The PlayStation Vita exclusive, not only took a great and dense RPG and made it better by sticking it on a portable, but it also introduced a slew of new content that elevated it above pretty much any other game within that genre at the time. Fortunately, Persona 5 Royal has done the same, while although, unavailable portably, the new content in the game more than warrants the rerelease of the 2017 original, especially for newcomers to the series.
Persona 5 Royal, in essence, is largely the same, great game that came out a few years ago, with new content added that feels organic, rather than tacked on and unnecessary. For the uninitiated, or for those who may only be familiar with the world of Persona 5 through the character Joker, the leader of the Phantom Thieves, who also recently made his debut in Super Smash Brothers Ultimate. The original Persona 5 was the latest entry into the long-running Persona series of roleplaying games released by Atlus. The Persona games, which in itself is an off-shoot of the Shin Megami Tensei series of games, places emphasis on social interaction on top of the more traditional roleplaying fantasy elements found in other Japanese RPGs. Persona 5 Royal follows the same general plot of the 2017 game, which tells the tale of the Phantom Thieves, and their exploits against a cruel and unjust society ruled by crooked adults. Without giving too much of the plot away, Persona 5’s narrative plays with themes such as social reform and the power dynamics between different classes of people.

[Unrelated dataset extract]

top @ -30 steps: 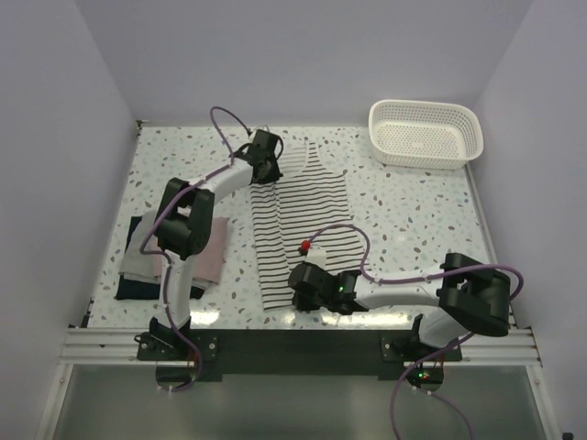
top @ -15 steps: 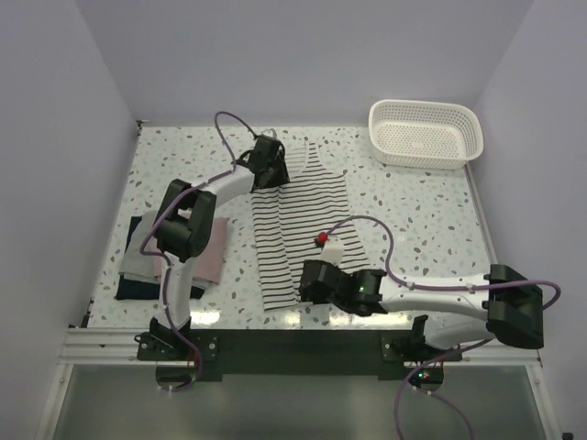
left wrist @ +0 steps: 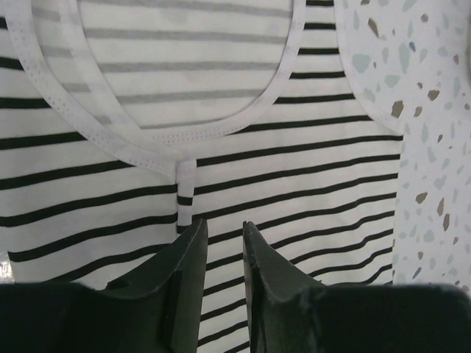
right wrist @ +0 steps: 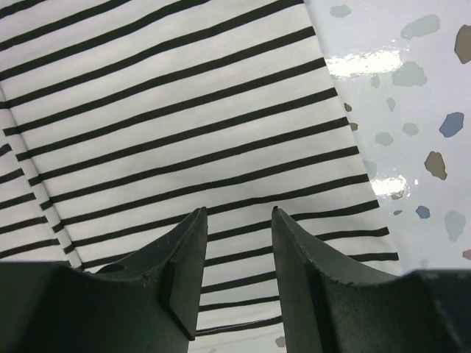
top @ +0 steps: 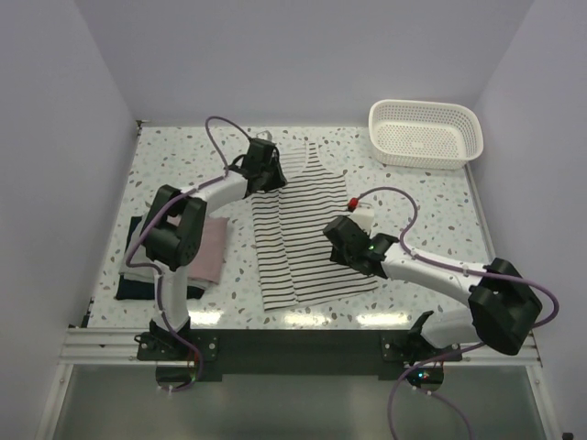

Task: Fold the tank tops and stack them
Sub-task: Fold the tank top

Like true RPG-fashion, Persona 5 Royal relies on a turn-based battle system, where the player must gather Personas or demons that they can engage in combat with, much akin to the Pokémon series of games. Persona, in particular, stands out from other Japanese roleplaying games, in that it places a strong emphasis on simulation elements when not fighting, with its use of the social-link system. Social-links encourage the player to interact with over a dozen characters within the game that the player can form bonds with, in order to level up specific kinds of Personas tied to the individual characters. Thematically, Social Link characters within the game are based on depictions found within the Major Arcana and the world of the occult.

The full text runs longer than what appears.